FIG. 1 is a block diagram illustrating a processor having a dynamic branch predictor and a unnecessary dynamic branch prediction elimination system co-functioning with the dynamic branch predictor according to an exemplary embodiment of the present invention; and

FIGS. 2 to 4 are flow charts depicting the general processes of a method for dynamic branch prediction according to the present invention.

DETAILED DESCRIPTION OF THE PREFERRED EMBODIMENTS

The following embodiments are described in sufficient detail to enable those skilled in the art to make and use the invention. It is to be understood that other embodiments would be evident based on the present disclosure, and that proves or mechanical changes may be made without departing from the scope of the present invention.

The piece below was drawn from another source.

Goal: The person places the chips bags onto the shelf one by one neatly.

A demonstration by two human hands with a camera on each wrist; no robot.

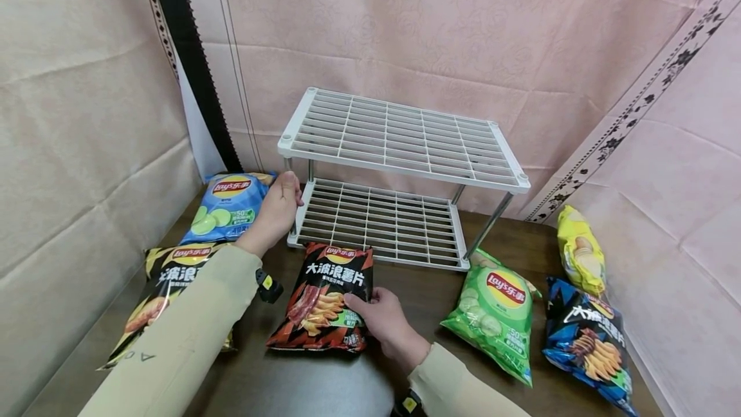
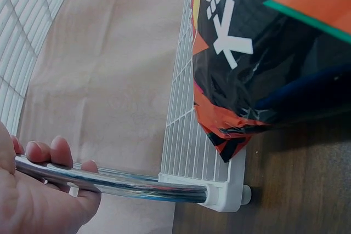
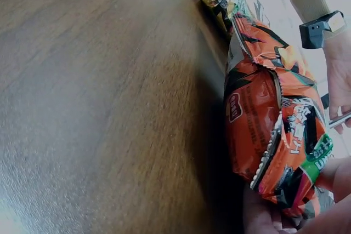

FIG. 1 is a block diagram of a processor 2 having a dynamic branch predictor 11 and an unnecessary dynamic branch prediction elimination system 1 co-functioning with the dynamic branch predictor 11 according to an exemplary embodiment according to the present invention. The unnecessary dynamic branch prediction elimination system 1 comprises a branch distance generation and collection module 13, a branch distance table 15, a dynamic branch prediction enabling module 17 and an incorrect predictor access handling module 19.

In a preferred embodiment, a term “branch distance (BD)” is defined as a number of non-branch instructions between two consecutive branch instructions. If the processor 2 is revealed the BD of branch instructions early, dynamic branch prediction operations associated with the in-between non-branch instructions can be avoided. In general, the dynamic branch predictor 11 comprises a direction predictor 111 and a branch target buffer (BTB) 112. Various implementations of the direction predictor 111 use different ways to record the branch status and use it to predict the branch direction. Furthermore, hybrid implementations integrate several sub-predictors to improve prediction accuracy and are widely used in general-purpose processors for desktops or workstations. The BTB 112, which is used for recording target addresses, is a cache in nature. If the BTB 112 hits and the branch direction is predicted taken, the branch target address is used as the next PC. Otherwise, the next sequential instruction address (PC+4) is used. A dynamic branch predictor in an embedded processor usually integrates the direction predictor 111 and the BTB 112. Two branch history bits in each entry of BTB represent possible prediction states. The exemplary dynamic branch predictor 11, the direction predictor 111, and the branch target buffer 112 are not limited to that described and illustrated, and not used to limit the claim scope of the unnecessary dynamic branch prediction elimination method and system thereof of the present invention.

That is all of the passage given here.